Work order |
Search the material below for the word "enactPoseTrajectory". Copy every line that has it.
_ _ _
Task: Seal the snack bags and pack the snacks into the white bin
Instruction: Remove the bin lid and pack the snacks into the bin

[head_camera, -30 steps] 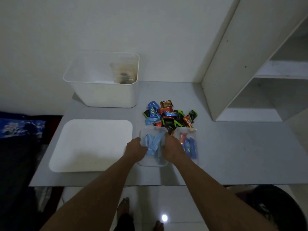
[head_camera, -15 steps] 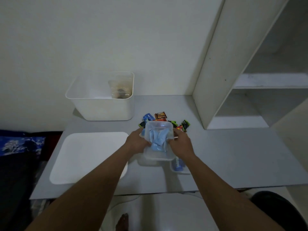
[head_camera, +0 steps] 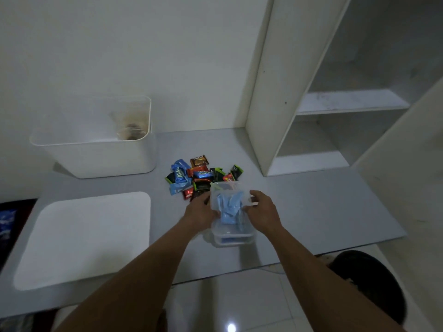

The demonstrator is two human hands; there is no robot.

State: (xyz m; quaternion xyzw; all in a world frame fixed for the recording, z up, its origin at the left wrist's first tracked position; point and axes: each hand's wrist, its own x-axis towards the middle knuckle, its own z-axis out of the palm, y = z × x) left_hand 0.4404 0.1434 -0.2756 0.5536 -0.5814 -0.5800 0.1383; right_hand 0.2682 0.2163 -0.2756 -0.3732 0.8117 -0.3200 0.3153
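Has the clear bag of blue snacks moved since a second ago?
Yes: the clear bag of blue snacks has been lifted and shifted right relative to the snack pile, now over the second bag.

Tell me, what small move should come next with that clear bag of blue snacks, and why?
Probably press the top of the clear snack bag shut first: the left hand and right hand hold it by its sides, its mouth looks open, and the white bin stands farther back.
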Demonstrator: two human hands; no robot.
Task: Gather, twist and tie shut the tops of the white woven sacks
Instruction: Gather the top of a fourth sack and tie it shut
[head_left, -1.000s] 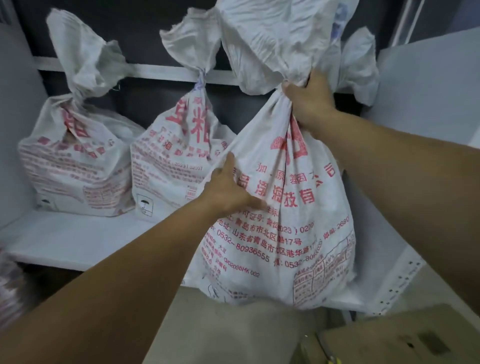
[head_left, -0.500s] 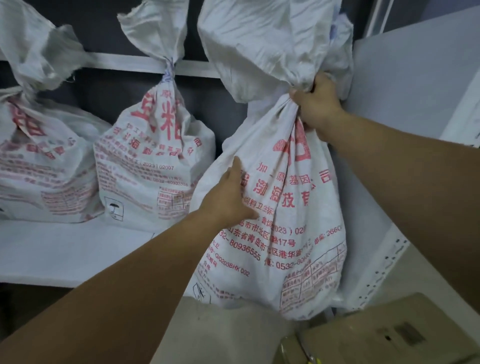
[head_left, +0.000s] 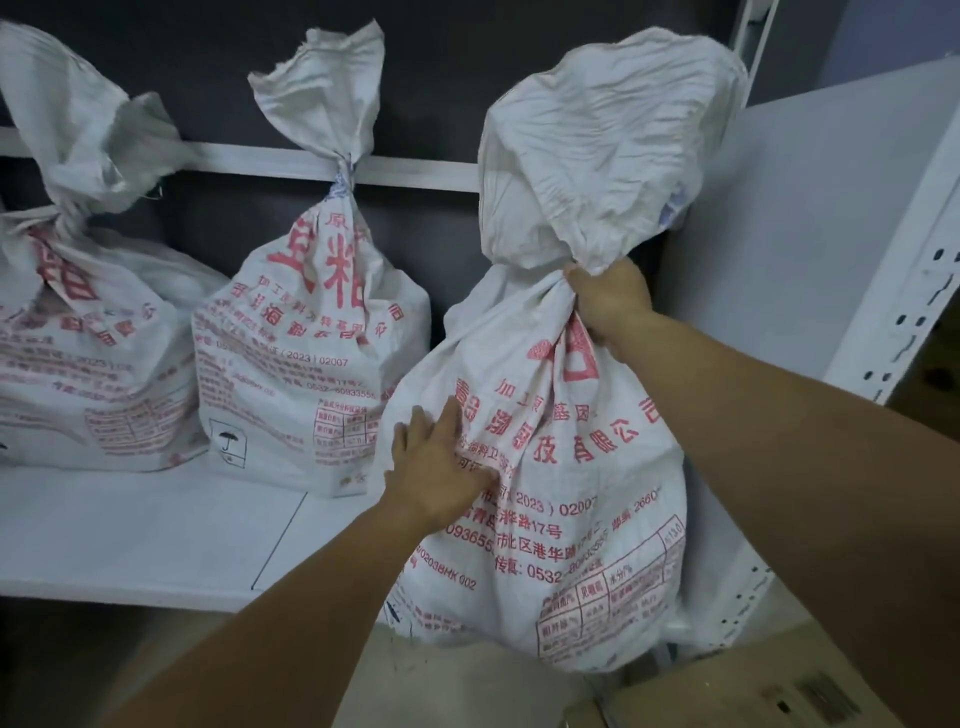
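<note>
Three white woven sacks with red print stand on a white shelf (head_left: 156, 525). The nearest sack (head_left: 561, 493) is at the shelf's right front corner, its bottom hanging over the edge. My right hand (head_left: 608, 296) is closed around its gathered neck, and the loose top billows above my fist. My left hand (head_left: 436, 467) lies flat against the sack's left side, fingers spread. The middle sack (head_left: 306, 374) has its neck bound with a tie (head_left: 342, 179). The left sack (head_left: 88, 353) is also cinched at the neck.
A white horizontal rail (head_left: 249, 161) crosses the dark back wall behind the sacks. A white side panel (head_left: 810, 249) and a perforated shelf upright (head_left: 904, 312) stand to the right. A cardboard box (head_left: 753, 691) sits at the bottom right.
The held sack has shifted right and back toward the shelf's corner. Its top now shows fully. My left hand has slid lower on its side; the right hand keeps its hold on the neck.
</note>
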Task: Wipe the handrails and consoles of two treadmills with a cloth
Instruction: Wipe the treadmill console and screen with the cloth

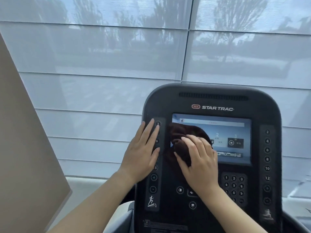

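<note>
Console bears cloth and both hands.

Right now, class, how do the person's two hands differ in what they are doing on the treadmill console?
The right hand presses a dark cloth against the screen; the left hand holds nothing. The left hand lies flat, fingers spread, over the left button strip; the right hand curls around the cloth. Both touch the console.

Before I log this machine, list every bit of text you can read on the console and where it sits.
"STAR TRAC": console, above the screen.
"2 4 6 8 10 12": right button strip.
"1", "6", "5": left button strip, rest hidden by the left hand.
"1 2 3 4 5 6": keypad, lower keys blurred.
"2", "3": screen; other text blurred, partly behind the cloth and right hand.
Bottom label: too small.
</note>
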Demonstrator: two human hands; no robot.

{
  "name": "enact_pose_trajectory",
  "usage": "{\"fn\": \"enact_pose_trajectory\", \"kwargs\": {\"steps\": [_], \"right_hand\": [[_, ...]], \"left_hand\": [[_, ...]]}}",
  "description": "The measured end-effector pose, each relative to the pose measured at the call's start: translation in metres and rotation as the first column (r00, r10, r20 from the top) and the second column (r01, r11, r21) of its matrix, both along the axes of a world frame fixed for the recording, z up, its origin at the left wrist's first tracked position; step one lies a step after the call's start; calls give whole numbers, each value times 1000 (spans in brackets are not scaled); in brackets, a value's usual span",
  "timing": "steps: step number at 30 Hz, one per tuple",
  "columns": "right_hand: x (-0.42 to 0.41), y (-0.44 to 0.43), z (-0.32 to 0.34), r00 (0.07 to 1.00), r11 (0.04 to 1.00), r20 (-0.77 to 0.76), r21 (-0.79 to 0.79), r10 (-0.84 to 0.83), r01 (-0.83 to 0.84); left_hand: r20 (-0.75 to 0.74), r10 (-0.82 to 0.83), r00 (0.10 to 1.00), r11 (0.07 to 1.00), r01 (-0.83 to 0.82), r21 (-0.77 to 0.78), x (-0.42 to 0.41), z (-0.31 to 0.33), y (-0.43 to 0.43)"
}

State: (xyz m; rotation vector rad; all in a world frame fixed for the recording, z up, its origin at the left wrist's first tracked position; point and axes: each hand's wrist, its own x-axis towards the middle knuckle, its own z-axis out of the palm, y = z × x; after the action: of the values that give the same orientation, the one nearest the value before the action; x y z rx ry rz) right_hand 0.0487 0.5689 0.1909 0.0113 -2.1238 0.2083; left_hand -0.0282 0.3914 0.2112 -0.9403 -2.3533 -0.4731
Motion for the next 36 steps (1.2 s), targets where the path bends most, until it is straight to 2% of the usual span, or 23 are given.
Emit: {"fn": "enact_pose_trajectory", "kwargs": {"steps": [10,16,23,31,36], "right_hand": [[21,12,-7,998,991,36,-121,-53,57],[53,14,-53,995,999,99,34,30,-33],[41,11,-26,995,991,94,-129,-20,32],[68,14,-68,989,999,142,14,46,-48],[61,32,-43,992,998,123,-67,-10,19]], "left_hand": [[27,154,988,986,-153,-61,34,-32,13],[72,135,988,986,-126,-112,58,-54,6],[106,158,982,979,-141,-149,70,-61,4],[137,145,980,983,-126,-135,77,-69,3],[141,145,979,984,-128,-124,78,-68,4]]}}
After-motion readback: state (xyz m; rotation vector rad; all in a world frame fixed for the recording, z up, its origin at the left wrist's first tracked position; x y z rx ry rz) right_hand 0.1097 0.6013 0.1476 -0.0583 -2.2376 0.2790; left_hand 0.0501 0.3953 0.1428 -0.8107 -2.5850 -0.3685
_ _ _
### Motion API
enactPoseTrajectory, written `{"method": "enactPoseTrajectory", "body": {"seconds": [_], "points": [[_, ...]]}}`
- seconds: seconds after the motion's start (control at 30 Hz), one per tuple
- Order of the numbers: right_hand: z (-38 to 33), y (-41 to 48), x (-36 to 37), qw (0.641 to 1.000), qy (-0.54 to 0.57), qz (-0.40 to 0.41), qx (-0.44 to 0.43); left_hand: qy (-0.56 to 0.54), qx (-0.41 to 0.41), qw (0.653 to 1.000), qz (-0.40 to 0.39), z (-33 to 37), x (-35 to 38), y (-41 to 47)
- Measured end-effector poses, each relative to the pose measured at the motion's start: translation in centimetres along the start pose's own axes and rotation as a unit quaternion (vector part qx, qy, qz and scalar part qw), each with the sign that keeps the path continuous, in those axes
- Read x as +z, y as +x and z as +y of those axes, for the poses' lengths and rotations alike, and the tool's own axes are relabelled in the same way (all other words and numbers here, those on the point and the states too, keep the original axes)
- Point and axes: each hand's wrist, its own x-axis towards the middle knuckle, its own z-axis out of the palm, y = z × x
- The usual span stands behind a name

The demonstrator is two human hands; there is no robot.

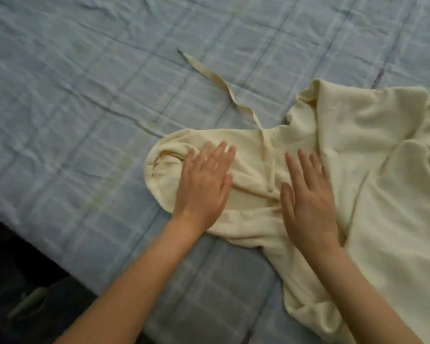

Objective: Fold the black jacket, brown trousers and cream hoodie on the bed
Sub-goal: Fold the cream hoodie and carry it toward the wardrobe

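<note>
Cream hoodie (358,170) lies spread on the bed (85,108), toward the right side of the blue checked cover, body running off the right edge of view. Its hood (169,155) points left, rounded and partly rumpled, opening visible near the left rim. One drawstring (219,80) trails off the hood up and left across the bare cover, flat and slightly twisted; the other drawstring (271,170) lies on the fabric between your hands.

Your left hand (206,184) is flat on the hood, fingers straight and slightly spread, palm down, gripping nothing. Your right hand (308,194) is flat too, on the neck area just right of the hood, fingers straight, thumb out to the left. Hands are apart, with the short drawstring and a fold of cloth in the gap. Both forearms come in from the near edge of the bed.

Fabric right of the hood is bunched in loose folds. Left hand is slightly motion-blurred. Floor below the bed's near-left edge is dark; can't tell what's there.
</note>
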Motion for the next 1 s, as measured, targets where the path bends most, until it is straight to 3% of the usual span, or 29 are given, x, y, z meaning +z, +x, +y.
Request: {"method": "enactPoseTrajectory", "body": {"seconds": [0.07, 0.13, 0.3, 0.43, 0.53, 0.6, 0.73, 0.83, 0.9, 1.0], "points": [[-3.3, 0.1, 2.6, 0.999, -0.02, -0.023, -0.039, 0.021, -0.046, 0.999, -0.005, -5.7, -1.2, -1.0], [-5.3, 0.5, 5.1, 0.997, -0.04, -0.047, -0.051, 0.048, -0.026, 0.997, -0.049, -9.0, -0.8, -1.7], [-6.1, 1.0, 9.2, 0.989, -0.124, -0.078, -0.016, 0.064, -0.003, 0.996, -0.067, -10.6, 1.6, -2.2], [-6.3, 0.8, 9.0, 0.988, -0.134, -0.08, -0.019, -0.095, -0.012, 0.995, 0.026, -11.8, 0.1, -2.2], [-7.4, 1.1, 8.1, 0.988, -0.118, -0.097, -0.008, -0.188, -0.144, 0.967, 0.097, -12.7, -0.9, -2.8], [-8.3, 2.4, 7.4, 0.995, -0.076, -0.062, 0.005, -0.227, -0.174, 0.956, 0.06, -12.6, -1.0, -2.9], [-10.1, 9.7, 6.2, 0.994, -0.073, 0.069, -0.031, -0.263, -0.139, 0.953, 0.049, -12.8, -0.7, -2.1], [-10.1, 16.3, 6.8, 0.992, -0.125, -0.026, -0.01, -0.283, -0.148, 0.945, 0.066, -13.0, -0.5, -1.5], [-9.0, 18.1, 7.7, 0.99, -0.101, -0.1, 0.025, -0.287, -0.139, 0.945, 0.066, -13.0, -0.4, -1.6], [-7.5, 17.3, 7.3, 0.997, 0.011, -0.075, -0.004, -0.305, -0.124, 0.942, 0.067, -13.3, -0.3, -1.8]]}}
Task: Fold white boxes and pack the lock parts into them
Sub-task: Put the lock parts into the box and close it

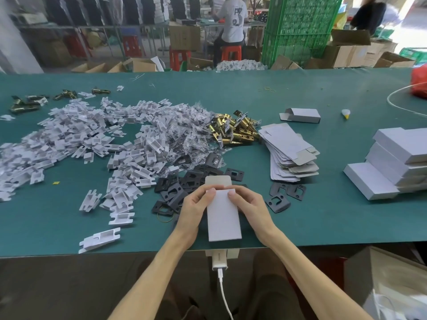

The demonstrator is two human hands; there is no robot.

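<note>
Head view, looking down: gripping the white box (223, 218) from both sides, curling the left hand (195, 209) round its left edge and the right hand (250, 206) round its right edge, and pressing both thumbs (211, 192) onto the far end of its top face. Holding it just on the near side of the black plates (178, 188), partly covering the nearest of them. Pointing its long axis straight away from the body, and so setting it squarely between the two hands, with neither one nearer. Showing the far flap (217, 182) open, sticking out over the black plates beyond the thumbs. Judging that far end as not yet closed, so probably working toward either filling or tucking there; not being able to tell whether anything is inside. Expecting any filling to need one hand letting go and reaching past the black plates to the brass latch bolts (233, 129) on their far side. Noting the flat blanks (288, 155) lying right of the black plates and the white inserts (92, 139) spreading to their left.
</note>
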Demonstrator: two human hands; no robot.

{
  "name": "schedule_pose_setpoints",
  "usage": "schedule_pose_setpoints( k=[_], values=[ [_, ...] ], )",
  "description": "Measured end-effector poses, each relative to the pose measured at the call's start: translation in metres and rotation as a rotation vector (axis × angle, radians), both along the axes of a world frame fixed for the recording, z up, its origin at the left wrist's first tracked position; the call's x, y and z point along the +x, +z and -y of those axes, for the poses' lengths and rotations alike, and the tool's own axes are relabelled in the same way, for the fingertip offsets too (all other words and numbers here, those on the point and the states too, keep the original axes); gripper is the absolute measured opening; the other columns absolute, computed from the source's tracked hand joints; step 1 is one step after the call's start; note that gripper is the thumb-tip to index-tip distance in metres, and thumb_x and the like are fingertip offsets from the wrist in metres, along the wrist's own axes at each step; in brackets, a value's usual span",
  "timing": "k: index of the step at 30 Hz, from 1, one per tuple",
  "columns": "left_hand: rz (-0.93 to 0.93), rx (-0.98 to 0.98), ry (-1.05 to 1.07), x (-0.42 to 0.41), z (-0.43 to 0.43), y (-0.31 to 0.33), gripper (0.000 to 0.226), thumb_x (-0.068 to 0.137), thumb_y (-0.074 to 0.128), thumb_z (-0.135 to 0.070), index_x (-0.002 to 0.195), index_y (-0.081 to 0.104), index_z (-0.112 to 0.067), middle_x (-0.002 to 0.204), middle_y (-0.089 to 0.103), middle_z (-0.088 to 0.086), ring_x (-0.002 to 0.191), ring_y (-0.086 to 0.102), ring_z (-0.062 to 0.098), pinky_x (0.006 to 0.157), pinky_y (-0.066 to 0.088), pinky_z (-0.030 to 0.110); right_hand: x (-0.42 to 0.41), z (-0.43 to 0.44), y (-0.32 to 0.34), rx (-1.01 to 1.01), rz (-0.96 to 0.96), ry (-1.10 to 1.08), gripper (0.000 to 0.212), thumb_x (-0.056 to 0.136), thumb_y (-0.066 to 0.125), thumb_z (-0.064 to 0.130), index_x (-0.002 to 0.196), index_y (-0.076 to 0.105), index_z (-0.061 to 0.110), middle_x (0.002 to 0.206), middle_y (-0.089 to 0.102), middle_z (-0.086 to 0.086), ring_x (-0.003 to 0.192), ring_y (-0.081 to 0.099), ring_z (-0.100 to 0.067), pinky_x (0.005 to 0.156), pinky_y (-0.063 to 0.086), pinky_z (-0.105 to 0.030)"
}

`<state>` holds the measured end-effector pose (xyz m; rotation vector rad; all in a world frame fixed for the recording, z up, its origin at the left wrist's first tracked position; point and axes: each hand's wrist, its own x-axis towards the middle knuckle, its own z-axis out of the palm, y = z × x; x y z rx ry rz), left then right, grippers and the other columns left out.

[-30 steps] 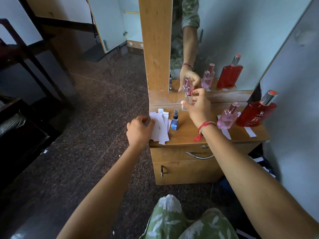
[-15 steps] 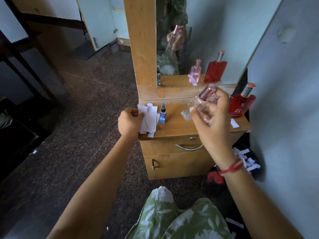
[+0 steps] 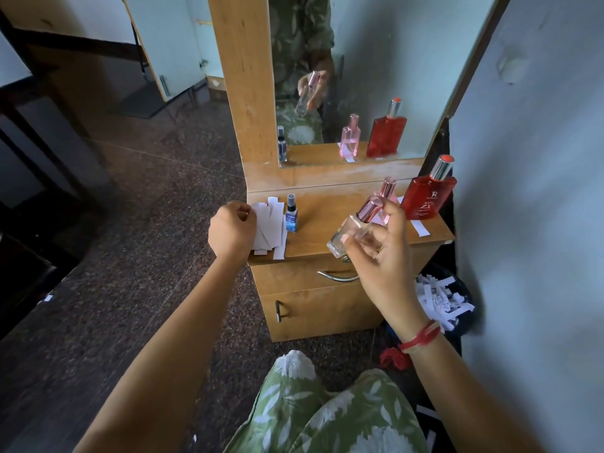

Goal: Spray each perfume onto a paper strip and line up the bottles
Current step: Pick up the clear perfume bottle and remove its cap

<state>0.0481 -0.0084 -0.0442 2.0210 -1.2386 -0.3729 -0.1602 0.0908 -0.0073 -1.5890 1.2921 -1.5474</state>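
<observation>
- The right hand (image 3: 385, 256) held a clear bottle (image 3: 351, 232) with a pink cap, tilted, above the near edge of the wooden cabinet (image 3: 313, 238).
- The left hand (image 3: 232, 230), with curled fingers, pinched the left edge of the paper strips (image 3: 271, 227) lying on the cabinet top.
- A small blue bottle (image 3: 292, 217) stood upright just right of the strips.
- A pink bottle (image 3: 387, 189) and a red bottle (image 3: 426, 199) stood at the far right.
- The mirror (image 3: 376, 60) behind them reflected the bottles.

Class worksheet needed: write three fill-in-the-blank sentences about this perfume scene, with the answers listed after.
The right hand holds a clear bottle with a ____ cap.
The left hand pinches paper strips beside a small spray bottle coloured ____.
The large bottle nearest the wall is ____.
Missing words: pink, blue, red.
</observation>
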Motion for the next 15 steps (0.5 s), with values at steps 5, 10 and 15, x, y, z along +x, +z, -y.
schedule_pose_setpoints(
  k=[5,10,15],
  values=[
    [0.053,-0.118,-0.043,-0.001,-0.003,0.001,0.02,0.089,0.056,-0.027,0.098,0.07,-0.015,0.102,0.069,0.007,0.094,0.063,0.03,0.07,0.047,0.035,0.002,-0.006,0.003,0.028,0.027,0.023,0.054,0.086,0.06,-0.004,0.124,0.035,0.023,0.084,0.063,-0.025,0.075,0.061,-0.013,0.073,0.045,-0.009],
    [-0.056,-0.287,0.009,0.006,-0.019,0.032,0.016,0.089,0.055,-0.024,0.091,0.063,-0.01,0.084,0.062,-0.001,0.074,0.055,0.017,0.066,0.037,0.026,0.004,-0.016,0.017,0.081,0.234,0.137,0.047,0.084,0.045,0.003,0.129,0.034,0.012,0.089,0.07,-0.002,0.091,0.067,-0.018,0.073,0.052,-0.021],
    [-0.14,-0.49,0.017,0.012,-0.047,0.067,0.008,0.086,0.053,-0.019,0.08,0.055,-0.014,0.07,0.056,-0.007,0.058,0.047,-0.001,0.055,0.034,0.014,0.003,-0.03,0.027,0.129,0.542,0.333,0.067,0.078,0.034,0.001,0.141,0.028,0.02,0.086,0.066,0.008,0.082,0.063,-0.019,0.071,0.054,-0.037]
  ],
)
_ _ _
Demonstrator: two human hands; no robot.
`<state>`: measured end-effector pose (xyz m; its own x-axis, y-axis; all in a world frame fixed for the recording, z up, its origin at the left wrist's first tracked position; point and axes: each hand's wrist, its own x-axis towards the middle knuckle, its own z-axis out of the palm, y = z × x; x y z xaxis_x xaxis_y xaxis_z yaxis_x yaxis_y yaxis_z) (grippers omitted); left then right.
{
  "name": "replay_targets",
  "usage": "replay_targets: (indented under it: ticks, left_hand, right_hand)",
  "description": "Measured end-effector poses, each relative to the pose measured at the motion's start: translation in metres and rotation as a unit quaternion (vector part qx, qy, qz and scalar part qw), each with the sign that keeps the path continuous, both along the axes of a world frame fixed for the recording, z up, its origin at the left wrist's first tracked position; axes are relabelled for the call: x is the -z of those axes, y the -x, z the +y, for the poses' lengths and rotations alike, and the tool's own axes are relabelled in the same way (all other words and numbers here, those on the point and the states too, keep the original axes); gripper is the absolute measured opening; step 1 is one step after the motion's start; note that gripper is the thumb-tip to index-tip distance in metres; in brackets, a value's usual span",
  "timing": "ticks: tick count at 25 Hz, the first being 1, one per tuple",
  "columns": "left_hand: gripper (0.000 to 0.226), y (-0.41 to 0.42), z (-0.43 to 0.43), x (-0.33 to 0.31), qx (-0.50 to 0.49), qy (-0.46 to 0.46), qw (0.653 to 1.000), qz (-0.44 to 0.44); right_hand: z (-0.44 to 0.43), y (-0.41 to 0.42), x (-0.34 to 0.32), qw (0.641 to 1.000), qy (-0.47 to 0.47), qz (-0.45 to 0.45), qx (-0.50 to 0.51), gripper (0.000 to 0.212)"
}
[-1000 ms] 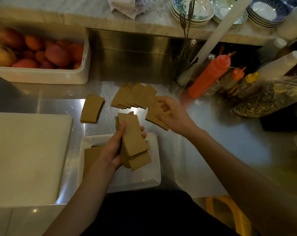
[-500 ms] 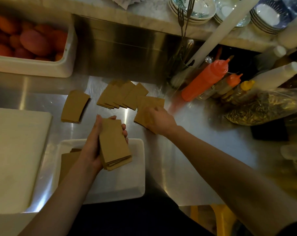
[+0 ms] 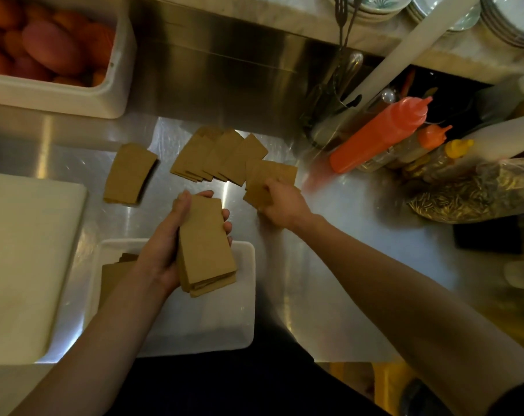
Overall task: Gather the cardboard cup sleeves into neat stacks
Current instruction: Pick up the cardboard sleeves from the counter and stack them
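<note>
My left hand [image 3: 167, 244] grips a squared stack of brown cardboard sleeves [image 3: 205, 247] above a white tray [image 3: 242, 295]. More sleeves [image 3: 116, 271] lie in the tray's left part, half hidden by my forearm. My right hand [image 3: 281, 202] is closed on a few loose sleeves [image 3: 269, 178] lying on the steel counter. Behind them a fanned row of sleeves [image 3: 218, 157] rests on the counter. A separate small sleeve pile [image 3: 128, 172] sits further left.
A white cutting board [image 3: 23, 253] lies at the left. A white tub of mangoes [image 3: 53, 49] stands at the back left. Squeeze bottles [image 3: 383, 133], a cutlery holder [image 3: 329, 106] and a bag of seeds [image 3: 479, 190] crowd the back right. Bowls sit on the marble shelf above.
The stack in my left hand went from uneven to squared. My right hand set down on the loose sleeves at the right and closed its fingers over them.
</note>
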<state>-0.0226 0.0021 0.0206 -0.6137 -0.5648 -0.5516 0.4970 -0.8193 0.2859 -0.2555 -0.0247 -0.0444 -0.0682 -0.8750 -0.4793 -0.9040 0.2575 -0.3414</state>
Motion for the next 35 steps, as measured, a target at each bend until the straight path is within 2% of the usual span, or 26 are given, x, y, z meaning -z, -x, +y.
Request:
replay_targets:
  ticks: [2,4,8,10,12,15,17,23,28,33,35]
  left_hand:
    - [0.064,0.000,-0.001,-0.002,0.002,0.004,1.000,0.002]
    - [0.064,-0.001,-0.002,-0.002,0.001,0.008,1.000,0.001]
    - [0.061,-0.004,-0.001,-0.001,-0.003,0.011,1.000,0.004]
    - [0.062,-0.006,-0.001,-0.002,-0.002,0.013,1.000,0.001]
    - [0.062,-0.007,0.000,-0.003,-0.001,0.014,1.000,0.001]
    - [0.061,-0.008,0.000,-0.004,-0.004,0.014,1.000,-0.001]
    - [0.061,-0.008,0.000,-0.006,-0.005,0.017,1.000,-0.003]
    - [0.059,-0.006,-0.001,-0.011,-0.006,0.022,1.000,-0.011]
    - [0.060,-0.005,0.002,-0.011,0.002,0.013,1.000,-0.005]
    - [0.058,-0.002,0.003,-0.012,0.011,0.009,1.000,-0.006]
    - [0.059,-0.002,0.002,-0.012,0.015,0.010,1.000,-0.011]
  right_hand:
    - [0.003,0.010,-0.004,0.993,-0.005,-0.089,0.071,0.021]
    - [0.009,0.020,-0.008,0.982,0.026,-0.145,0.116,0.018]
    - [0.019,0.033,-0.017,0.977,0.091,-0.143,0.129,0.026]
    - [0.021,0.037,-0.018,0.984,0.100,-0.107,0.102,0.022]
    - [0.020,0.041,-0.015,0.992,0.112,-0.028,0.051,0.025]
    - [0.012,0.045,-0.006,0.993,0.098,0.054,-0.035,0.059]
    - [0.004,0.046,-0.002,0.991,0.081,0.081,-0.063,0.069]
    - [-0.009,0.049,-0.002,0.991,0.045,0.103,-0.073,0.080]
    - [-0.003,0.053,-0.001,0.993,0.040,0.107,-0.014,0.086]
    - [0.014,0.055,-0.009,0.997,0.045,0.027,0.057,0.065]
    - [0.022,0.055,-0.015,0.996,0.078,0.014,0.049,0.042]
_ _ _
Result for this task |
enactPoseTrajectory, written `{"method": "enactPoseTrajectory", "body": {"seconds": [_], "points": [[_, ...]]}}`
Request: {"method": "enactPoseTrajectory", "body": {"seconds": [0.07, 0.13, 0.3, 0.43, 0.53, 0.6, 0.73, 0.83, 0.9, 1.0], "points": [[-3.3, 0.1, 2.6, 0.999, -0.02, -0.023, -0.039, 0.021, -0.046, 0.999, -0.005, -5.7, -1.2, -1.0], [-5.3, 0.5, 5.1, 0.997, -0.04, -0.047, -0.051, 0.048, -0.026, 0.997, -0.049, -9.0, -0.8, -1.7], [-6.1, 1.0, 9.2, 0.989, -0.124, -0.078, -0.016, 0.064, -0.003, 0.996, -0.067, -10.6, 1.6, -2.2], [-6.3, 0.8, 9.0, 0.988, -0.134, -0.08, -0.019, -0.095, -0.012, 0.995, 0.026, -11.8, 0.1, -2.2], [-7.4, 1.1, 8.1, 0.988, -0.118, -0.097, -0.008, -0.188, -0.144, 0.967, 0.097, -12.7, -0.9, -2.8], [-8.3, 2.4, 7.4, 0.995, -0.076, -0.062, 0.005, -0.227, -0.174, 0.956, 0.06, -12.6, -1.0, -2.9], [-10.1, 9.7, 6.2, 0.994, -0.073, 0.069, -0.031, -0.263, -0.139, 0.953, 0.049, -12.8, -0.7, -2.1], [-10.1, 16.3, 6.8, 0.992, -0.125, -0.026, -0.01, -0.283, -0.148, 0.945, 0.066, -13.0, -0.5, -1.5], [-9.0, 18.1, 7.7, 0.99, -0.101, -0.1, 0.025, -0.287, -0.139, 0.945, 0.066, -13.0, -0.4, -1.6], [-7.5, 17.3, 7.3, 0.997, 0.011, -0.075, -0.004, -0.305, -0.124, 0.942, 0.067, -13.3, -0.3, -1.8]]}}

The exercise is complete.